Work instructions. The expected response is the full listing, retyped exactly, without its images.

Recorded data.
• • •

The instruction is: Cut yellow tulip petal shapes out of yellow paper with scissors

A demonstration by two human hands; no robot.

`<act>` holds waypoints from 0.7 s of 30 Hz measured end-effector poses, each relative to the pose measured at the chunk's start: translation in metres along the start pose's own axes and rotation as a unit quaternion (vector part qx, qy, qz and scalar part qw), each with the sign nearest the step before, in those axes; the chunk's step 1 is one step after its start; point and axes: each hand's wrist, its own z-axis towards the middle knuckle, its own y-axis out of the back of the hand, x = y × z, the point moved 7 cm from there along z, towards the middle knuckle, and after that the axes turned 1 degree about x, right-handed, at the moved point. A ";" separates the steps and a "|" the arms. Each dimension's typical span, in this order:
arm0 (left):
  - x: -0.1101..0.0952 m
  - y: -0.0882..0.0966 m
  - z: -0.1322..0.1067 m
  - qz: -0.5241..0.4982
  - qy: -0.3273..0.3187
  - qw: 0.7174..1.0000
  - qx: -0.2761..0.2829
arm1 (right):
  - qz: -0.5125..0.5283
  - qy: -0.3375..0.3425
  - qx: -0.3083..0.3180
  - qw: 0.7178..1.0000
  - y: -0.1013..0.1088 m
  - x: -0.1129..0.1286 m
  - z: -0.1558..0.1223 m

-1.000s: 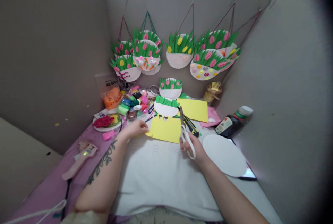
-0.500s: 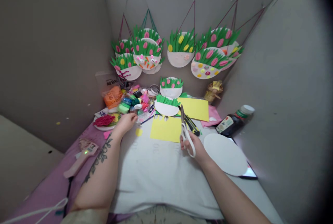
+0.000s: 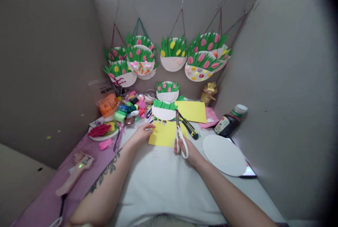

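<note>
My left hand (image 3: 144,132) is at the left edge of a yellow paper sheet (image 3: 162,137), thumb and fingers closed on its upper left part. Cut-out gaps run along the sheet's top edge. My right hand (image 3: 187,150) holds white-handled scissors (image 3: 181,139) with the blades pointing up and away, over the sheet's right side. Just behind the sheet lies a half-round white paper plate with a green paper fringe (image 3: 164,113). A black and yellow utility knife (image 3: 189,126) rests right of the scissors.
Bags of coloured clay (image 3: 123,112) are piled at back left. A pink glue gun (image 3: 76,174) lies at left. On the right are a white oval plate (image 3: 224,155) over a phone (image 3: 249,170) and a dark bottle (image 3: 229,121). Decorated plates (image 3: 173,63) hang behind.
My left hand has come from beside the clay bags to the yellow sheet. The yellow circle is out of sight. My right hand keeps the scissors; the view has shifted slightly.
</note>
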 end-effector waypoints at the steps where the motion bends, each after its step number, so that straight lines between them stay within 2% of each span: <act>1: -0.001 -0.004 -0.001 -0.010 0.000 1.000 0.013 | -0.002 -0.002 0.004 1.000 -0.001 0.001 0.000; 5: -0.008 -0.015 0.000 0.058 -0.072 0.995 0.023 | -0.017 0.007 0.014 1.000 0.000 0.003 -0.001; 7: -0.015 -0.018 -0.002 0.071 -0.123 0.990 0.005 | -0.032 0.029 -0.009 0.999 0.005 0.007 -0.002; 8: -0.020 -0.017 -0.005 0.069 -0.146 0.987 -0.017 | -0.037 0.046 -0.029 0.998 0.009 0.010 -0.003; 11: -0.035 -0.010 -0.027 0.056 -0.212 0.967 -0.134 | -0.033 0.098 -0.086 0.991 0.015 0.023 -0.009; 12: -0.041 -0.012 -0.037 0.055 -0.235 0.957 -0.161 | -0.030 0.110 -0.094 0.989 0.014 0.027 -0.010; 13: -0.046 -0.019 -0.047 0.060 -0.262 0.950 -0.161 | -0.026 0.120 -0.097 0.988 0.012 0.030 -0.011; 14: -0.052 -0.033 -0.057 0.075 -0.293 0.945 -0.123 | -0.017 0.129 -0.099 0.987 0.009 0.033 -0.013; 16: -0.061 -0.069 -0.075 0.129 -0.354 0.926 0.008 | 0.024 0.135 -0.107 0.985 0.005 0.035 -0.014; 18: -0.065 -0.097 -0.092 0.173 -0.404 0.891 0.114 | 0.081 0.126 -0.136 0.979 0.007 0.034 -0.015; 20: -0.069 -0.106 -0.100 0.199 -0.431 0.866 0.160 | 0.103 0.102 -0.164 0.976 0.014 0.032 -0.015; 21: -0.070 -0.104 -0.101 0.201 -0.440 0.859 0.170 | 0.096 0.093 -0.172 0.976 0.020 0.032 -0.014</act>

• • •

Worked solution.
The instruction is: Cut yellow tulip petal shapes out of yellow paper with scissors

A demonstration by two human hands; no robot.

`<act>` holds waypoints from 0.7 s of 30 Hz measured end-effector poses, each relative to the pose measured at the chunk's start: translation in metres along the start pose's own axes and rotation as a unit quaternion (vector part qx, qy, qz and scalar part qw), each with the sign nearest the step before, in those axes; the chunk's step 1 is one step after its start; point and axes: each hand's wrist, its own z-axis towards the middle knuckle, its own y-axis out of the back of the hand, x = y × z, the point moved 7 cm from there along z, towards the middle knuckle, and after that the axes turned 1 degree about x, right-handed, at the moved point. A ";" separates the steps and a "|" the arms. Each dimension's typical span, in this order:
arm0 (left):
  - x: -0.1101..0.0952 m
  - y: -0.0882..0.0966 m
  - z: -0.1322..0.1067 m
  - qz: -0.5241..0.4982
  - qy: -0.3273..0.3187
  - qw: 0.7174..1.0000
  - qx: -0.2761..0.2829
arm1 (right):
  - qz: -0.5125..0.5283
  - qy: -0.3375..0.3425
  - qx: -0.3083..0.3180
  - qw: 0.7178..1.0000
  - y: -0.1013..0.1088 m
  - x: -0.1129..0.1286 m
  - z: -0.1558..0.1223 m

-1.000s: 
-0.500s: 
+0.000s: 

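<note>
My left hand (image 3: 144,132) is at the left edge of a yellow paper sheet (image 3: 162,137), thumb and fingers closed on its upper left part. Cut-out gaps run along the sheet's top edge. My right hand (image 3: 187,150) holds white-handled scissors (image 3: 181,139) with the blades pointing up and away, over the sheet's right side. Just behind the sheet lies a half-round white paper plate with a green paper fringe (image 3: 164,113). A black and yellow utility knife (image 3: 189,126) rests right of the scissors.
Bags of coloured clay (image 3: 123,112) are piled at back left. A pink glue gun (image 3: 76,174) lies at left. On the right are a white oval plate (image 3: 224,155) over a phone (image 3: 249,170) and a dark bottle (image 3: 229,121). Decorated plates (image 3: 173,63) hang behind.
My left hand has come from beside the clay bags to the yellow sheet. The yellow circle is out of sight. My right hand keeps the scissors; the view has shifted slightly.
</note>
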 end-effector waypoints at the steps where the motion bends, each after its step number, so that straight lines between them stay within 2% of each span: <act>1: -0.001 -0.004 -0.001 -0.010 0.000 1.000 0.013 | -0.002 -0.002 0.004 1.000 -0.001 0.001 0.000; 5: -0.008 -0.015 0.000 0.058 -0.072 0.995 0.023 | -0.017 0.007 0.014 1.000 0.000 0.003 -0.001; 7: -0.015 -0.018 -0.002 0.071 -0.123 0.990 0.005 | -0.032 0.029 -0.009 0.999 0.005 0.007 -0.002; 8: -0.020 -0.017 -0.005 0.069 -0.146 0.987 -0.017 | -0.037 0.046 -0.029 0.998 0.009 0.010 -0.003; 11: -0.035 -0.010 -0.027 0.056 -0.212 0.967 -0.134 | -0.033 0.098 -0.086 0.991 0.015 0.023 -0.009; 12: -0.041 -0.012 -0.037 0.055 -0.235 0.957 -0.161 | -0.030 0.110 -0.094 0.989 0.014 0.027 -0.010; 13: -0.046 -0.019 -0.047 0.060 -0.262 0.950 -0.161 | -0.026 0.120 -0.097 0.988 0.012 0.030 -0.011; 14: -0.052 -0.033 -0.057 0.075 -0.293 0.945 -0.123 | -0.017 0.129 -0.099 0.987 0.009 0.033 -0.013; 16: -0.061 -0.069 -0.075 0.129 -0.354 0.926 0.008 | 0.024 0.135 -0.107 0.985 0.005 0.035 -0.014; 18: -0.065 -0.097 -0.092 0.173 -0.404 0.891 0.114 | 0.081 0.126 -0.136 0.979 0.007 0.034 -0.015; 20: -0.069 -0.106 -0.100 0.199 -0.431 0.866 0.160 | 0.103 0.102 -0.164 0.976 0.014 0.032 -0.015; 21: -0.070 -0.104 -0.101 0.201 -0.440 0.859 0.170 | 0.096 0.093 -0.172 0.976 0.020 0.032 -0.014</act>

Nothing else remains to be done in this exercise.